DerivingParser subclass: #Suture
  instanceVariableNames: 'reference'
  classVariableNames: ''
  poolDictionaries: ''
  category: 'Parsing-Derivatives'.

SutureCompacter class >> pointingAt: anObject
  ^ self new pointingAt: anObject.

SutureCompacter >> pointingAt: anObject
  self reference: anObject.

SutureCompacter >> reference
  ^ reference.

SutureCompacter >> reference: anObject
  reference := anObject.

SutureCompacter >> subParsers
  ^ reference
    ifNil: [#()]
    ifNotNil: [{reference}].

So far there’s nothing really to differentiate between a Suture and a DelegateParser. That’s fine. Sutures are just markers. We’ll change the basic algorithm ever so slightly:

SutureCompacter >> value: aParser
  | visited |
  cache at: aParser ifPresent: [:compacted | ^ compacted].
  visited := IdentitySet new.
  self compact: aParser.
  self resolveDelegates: (cache at: aParser).
  self tieSutures: aParser. "<-- This line's new."
  ^ cache at: aParser.

Before we go any further, I should mention the magic trick we’re about to use. Smalltalk has a feature called #become:: a become: b means that, across the entire image, everything that points to b now points to a and vice versa. This is implemented using #becomeForward:, a “this thing becomes that thing (in one atomic operation)”. So how do we use this? As we walk the parser in a pre-order traversal, we populate the parser -> compacter parser mapping (cunningly misnamed as cache in the code):

SutureCompacter >> compact: aParser
  "Pre-order mark the parser as visited; post-order compact the parser (so
   that all its subparsers (except in a cycle) have been compacted)."
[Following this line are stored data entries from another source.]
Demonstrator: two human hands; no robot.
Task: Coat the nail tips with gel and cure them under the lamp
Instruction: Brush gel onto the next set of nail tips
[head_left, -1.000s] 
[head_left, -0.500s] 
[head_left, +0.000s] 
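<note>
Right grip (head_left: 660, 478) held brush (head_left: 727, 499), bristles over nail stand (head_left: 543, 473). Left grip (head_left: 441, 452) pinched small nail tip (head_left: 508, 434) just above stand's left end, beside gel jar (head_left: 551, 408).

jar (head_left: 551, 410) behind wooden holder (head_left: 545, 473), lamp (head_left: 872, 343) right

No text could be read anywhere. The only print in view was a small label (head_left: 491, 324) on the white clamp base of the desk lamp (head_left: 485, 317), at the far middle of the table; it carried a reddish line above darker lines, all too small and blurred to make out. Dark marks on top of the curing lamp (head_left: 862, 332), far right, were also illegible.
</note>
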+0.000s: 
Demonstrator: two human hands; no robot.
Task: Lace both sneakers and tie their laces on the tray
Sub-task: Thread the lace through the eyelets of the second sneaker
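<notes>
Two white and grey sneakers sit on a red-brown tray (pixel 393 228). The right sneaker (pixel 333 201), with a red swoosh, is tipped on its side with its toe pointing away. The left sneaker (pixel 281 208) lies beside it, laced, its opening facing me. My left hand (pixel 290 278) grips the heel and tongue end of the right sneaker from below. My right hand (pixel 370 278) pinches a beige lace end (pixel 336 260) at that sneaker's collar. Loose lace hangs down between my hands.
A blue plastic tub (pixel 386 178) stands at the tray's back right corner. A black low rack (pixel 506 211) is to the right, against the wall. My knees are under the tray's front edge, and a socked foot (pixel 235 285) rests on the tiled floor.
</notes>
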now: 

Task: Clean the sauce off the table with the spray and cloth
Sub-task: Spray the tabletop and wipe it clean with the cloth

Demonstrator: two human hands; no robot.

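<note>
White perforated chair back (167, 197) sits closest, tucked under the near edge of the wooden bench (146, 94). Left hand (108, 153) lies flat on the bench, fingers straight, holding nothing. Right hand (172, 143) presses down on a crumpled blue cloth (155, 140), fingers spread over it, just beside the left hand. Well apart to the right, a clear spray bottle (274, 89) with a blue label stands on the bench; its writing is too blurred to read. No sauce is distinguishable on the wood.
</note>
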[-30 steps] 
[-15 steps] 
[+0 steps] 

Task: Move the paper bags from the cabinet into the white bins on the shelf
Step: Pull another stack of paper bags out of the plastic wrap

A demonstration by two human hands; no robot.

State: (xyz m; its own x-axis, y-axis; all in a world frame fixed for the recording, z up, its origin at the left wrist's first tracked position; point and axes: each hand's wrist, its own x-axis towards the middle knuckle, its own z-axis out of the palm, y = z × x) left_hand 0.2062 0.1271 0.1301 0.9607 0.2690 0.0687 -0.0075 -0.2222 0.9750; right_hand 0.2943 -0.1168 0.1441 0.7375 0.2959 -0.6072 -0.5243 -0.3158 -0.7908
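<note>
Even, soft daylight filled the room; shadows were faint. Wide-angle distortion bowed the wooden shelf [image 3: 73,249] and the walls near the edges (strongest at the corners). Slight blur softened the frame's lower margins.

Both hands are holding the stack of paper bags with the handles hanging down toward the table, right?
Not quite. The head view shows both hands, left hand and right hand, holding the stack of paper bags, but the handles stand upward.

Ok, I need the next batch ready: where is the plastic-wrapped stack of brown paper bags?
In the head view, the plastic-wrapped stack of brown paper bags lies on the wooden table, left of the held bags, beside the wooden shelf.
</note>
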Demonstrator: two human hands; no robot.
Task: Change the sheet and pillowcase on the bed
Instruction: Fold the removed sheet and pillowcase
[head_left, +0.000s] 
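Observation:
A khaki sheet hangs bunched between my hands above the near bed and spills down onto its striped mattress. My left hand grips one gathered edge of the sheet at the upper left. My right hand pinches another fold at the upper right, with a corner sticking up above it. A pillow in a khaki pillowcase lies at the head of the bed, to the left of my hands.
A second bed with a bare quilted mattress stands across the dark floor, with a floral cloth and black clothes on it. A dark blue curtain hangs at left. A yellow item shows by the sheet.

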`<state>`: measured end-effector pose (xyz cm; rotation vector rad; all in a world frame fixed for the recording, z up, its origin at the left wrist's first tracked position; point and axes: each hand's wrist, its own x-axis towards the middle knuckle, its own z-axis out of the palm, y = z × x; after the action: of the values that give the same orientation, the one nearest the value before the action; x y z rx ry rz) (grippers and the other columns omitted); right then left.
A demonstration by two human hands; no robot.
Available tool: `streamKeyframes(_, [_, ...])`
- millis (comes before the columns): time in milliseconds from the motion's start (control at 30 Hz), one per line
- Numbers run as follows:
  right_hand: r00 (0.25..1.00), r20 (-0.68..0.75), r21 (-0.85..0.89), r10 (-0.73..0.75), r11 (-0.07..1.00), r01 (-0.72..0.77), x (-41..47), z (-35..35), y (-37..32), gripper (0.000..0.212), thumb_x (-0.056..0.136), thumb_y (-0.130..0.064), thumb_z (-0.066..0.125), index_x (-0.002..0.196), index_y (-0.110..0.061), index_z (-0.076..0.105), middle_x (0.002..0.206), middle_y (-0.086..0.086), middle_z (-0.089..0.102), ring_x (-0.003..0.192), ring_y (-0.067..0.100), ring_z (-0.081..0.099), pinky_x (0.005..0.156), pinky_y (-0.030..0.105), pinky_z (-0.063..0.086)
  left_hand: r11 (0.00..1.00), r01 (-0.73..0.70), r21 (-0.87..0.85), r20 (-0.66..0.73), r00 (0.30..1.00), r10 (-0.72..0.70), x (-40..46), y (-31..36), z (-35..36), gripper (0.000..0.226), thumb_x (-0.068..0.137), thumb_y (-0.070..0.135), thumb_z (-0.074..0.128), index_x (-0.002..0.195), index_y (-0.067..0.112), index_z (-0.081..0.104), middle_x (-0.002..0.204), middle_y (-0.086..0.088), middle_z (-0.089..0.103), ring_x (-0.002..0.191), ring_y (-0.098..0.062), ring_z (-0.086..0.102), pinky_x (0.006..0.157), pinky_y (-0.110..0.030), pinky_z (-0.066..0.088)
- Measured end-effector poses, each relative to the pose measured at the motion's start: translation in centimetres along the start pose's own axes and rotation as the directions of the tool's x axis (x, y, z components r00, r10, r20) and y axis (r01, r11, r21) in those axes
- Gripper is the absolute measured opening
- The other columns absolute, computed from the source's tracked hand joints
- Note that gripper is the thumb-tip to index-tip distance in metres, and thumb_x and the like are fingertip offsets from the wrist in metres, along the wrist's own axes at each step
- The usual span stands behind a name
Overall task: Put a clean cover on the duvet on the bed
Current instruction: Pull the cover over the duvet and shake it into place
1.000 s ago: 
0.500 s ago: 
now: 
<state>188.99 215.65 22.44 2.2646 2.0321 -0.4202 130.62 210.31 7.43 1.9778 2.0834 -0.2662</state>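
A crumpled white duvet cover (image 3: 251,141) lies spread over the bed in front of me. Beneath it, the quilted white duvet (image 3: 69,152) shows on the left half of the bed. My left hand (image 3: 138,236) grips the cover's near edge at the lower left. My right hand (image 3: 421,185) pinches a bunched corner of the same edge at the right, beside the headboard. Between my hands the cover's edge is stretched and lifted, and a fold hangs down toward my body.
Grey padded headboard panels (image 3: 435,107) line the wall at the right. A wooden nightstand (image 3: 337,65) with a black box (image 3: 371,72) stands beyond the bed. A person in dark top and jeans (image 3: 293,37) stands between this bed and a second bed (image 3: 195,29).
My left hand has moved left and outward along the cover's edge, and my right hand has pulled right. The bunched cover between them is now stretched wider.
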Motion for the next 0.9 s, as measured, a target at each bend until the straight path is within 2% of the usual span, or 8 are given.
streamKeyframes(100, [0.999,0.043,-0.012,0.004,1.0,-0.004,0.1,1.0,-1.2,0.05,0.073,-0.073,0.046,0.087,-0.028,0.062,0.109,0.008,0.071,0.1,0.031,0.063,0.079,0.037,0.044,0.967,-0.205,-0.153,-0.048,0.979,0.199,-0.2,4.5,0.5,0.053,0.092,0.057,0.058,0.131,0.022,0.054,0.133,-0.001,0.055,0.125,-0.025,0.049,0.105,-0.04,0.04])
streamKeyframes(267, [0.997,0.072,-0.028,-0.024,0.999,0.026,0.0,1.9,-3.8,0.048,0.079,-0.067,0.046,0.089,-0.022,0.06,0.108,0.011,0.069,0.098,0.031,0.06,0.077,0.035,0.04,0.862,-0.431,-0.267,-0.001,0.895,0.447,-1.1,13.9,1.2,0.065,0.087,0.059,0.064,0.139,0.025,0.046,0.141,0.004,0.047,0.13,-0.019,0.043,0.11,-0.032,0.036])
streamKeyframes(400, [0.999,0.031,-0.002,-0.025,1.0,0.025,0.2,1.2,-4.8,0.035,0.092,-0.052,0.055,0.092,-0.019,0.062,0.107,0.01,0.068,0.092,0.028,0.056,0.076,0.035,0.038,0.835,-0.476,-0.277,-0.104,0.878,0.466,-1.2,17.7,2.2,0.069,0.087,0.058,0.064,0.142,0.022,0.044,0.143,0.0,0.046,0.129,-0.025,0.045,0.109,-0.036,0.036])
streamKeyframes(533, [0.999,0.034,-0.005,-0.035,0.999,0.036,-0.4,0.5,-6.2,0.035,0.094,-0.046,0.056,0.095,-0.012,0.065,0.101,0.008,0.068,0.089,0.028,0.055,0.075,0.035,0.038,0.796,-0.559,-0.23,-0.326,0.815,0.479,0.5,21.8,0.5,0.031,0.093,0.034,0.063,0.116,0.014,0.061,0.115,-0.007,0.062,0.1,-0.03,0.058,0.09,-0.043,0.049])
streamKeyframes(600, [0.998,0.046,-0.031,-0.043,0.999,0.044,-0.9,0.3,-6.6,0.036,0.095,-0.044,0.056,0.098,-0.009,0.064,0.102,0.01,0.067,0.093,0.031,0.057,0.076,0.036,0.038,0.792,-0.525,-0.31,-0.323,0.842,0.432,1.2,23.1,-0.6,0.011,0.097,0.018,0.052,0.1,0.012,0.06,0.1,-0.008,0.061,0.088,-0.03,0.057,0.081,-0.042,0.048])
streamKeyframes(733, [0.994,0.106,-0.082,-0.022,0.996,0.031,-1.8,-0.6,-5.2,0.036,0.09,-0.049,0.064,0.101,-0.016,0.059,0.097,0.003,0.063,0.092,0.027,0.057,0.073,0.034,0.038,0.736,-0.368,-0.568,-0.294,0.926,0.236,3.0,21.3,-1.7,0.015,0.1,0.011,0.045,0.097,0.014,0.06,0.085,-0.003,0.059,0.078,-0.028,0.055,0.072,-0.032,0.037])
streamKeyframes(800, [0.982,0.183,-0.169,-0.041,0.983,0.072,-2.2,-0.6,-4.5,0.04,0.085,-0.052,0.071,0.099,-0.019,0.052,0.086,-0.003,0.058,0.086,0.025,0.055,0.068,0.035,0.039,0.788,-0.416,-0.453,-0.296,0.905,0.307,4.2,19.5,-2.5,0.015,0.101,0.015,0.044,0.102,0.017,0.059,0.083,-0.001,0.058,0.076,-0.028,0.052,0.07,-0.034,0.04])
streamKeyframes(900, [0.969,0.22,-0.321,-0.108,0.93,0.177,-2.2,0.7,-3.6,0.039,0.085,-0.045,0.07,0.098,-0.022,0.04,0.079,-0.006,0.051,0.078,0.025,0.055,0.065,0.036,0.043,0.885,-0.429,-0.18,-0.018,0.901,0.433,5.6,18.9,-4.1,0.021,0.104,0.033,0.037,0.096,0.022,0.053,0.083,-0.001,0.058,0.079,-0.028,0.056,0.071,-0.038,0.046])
  cache at: aParser ifPresent: [:p | ^ p].
  cache at: aParser put: Suture new.
  aParser subParsers do: [:p | self compact: p].
  (cache at: aParser) reference: (aParser class
    caseOf: {
      "Optimise case testing by putting the most common cases first"
      [Empty] -> [aParser].
      [EmptyString] -> [aParser].
      [EpsStar] -> [aParser].
      [Literal] -> [aParser].
      [Cat] -> [self compactCat: aParser].
      [Union] -> [self compactUnion: aParser].
      [Red] -> [self compactRed: aParser].
      [DelayedParser] -> [self compactDelayed: aParser].
      [DelegateParser] -> [self compactDelegate: aParser]}
    otherwise: [aParser]).

You’ve seen me switch on classes before: functional decomposition is sometimes rather useful.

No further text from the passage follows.